Fedora 12 Lets Users Install Signed Packages, Sans Root Privileges
eqisow writes "The new default policy for Fedora 12 allows local, unprivileged users to install signed packages without root access. This change apparently went mostly unnoticed until after the Fedora 12 GA release, at which point it sparked a mailing list thread that is, as of this writing, over 100 posts long."
Sounds like I need to upgrade to Windows 7 for some real security...
See my journal for slashdot ID's by year. Mine created in 2005. http://slashdot.org/journal/289875/slashdot-ids-by-year
...all those laid off Microsoft employees already found work.
Certainly there can't be a problem here, says the Fedora team. According to the release notes, there are 15,000 packages which can be installed by these unprivileged users. That's a lot of fscking code -- surely some of it is poorly written. Consider this scenario: Package X suffers a critical {local, remote} root vulnerability. If the vulnerability isn't public, any local user (and maybe remote ones too!) has root. If the vulnerability is public, there is often a long window between downstream fixes and Fedora fixes. In either case, this is a security issue. The Fedora team really should have put this in the release notes and reconsider this implementation in the first place.

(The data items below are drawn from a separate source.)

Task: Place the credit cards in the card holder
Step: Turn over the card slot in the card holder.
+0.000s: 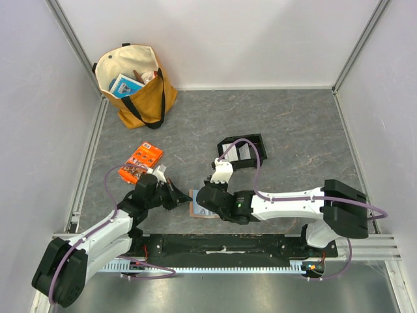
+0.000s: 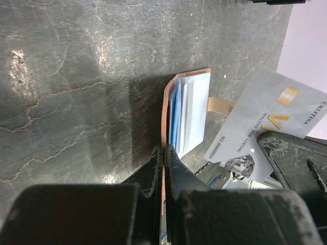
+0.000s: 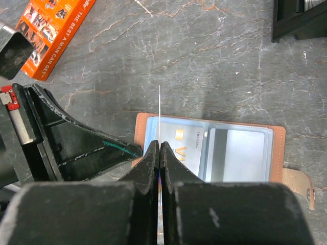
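Note:
The card holder [image 3: 278, 148], a tan-brown wallet, lies open on the table with its light-blue slotted face up. One pale card [image 3: 190, 149] with a gold chip shows in its left pocket. My left gripper [image 2: 163, 149] is shut on the card holder's brown edge [image 2: 164, 109]. My right gripper [image 3: 160, 144] is shut on a pale grey credit card, seen edge-on [image 3: 159, 109] above the left pocket. The left wrist view shows that card's face [image 2: 265, 115]. In the top view both grippers meet at the card holder [image 1: 195, 208].
A black two-compartment tray [image 1: 242, 151] holding pale cards stands behind the card holder. An orange printed packet [image 1: 140, 163] lies to the left. A tan tote bag [image 1: 133, 85] stands at the back left. Grey walls enclose the table.

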Robot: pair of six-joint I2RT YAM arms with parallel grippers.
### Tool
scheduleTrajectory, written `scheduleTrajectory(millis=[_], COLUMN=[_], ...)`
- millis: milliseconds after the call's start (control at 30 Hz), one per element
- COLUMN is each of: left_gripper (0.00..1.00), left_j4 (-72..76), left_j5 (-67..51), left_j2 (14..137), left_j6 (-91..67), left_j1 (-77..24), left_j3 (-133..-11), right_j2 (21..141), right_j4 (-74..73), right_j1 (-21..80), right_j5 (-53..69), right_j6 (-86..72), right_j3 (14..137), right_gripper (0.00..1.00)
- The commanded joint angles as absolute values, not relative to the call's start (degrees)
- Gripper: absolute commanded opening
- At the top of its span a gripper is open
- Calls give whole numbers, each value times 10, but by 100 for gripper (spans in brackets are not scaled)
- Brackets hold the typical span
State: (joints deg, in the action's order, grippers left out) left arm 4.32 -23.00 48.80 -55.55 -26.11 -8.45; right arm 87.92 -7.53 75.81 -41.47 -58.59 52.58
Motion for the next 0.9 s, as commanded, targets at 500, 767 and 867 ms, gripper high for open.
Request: scheduleTrajectory(millis=[500,767,867], left_gripper=[2,2,2], left_j4=[52,52,52], left_j5=[-236,-235,-234], left_j2=[485,487,489], left_j6=[-577,-576,-575], left_j1=[-267,-265,-268], left_j3=[-87,-85,-86], right_j2=[952,947,946], right_j4=[-37,-50,-48], right_j1=[761,761,761], right_j5=[-425,-433,-432], right_j6=[-574,-579,-579], right_j3=[591,583,578], right_gripper=[0,0,0])
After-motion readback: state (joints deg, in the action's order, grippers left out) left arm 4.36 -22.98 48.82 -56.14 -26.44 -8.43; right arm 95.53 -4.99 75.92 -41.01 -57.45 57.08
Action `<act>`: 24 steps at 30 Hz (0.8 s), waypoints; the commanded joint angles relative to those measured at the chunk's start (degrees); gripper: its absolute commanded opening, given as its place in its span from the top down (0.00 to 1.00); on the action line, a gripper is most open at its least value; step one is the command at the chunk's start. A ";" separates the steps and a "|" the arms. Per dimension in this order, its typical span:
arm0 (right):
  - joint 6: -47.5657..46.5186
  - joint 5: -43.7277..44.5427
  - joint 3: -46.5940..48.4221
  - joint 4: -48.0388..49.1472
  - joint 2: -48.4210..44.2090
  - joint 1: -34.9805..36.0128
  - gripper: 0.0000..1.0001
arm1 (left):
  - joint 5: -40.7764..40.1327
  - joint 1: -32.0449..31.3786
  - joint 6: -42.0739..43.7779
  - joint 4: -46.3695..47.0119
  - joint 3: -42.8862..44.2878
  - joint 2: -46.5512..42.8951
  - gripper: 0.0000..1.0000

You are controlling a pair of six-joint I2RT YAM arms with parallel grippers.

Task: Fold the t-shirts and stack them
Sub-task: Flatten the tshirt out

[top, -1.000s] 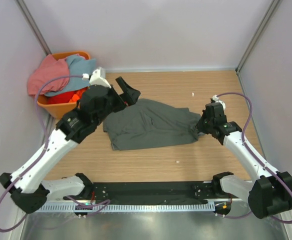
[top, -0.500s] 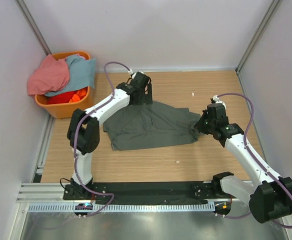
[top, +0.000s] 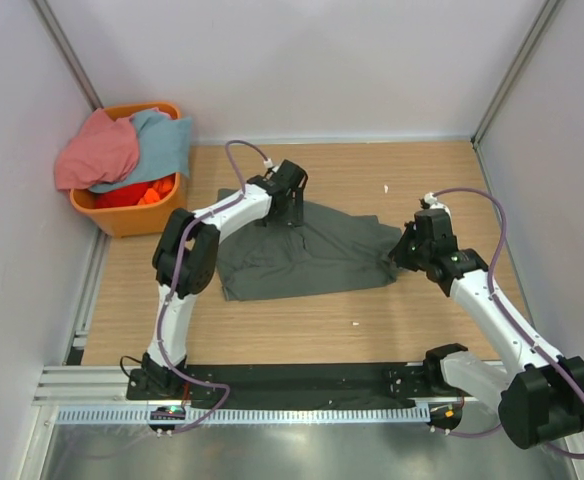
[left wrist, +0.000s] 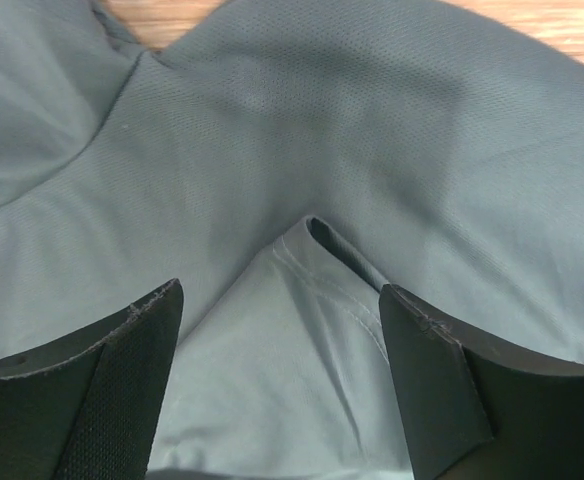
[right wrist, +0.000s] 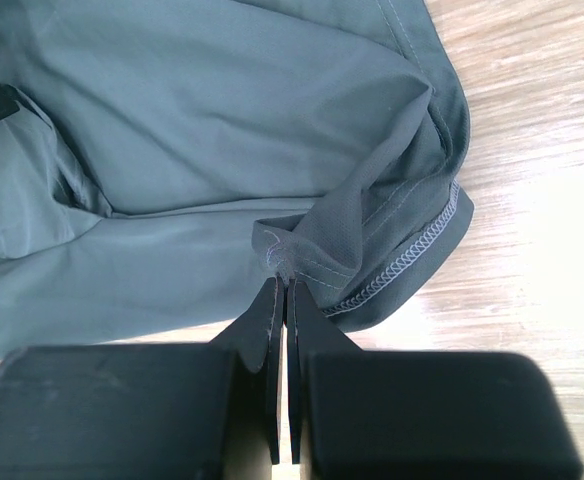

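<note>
A dark grey t-shirt [top: 302, 255] lies crumpled on the wooden table between the arms. My left gripper [top: 290, 212] is open, its jaws wide apart just above a raised fold of the grey shirt [left wrist: 312, 300] near its far edge. My right gripper [top: 400, 252] is shut on a pinched hem corner of the grey shirt [right wrist: 302, 250] at its right side. A salmon-pink t-shirt [top: 97, 150] and a light blue t-shirt [top: 162, 140] lie heaped in the basket at the far left.
An orange plastic basket [top: 132, 215] stands in the far left corner against the wall. Small white scraps [top: 387, 187] lie on the table [top: 422, 170] behind and in front of the shirt. Walls close the table on three sides.
My left arm has swung from the basket side out over the grey shirt and lowered onto its far edge. My right gripper has stayed shut on the right hem.
</note>
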 commanded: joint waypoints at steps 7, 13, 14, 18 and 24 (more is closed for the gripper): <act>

Ah yes, the age-old struggle between developers and sysadmins bears yet more sour fruit.
After working as a sysadmin for 10+ years for several groups of Linux software devs, I realized that devs don't make good sysadmins, and vice-versa (in general).
Developer workstations are usually a mess of tweaks, customizations, hacks, extraneous libraries that they were "testing" three months ago, odd daemons, and all kinds of other crap. They would install new packages hourly - so all the better if they could do it without requiring root access to the servers.
Sysadmins on the other hand tend to be uptight control freaks who micro-manage every little thing. This is great when we're talking the company webservers, but when it comes to developer workstations, well... the devs weren't too happy about being locked down.
I guarantee you that this feature was requested/suggested by one or more developers on the team, who thought it'd make their lives easier. And I also guarantee you that most of the people against it are system administrators.
God, I'm glad I went back into Science.
The contest might be trusted, but not wanted by the administrator of the machine.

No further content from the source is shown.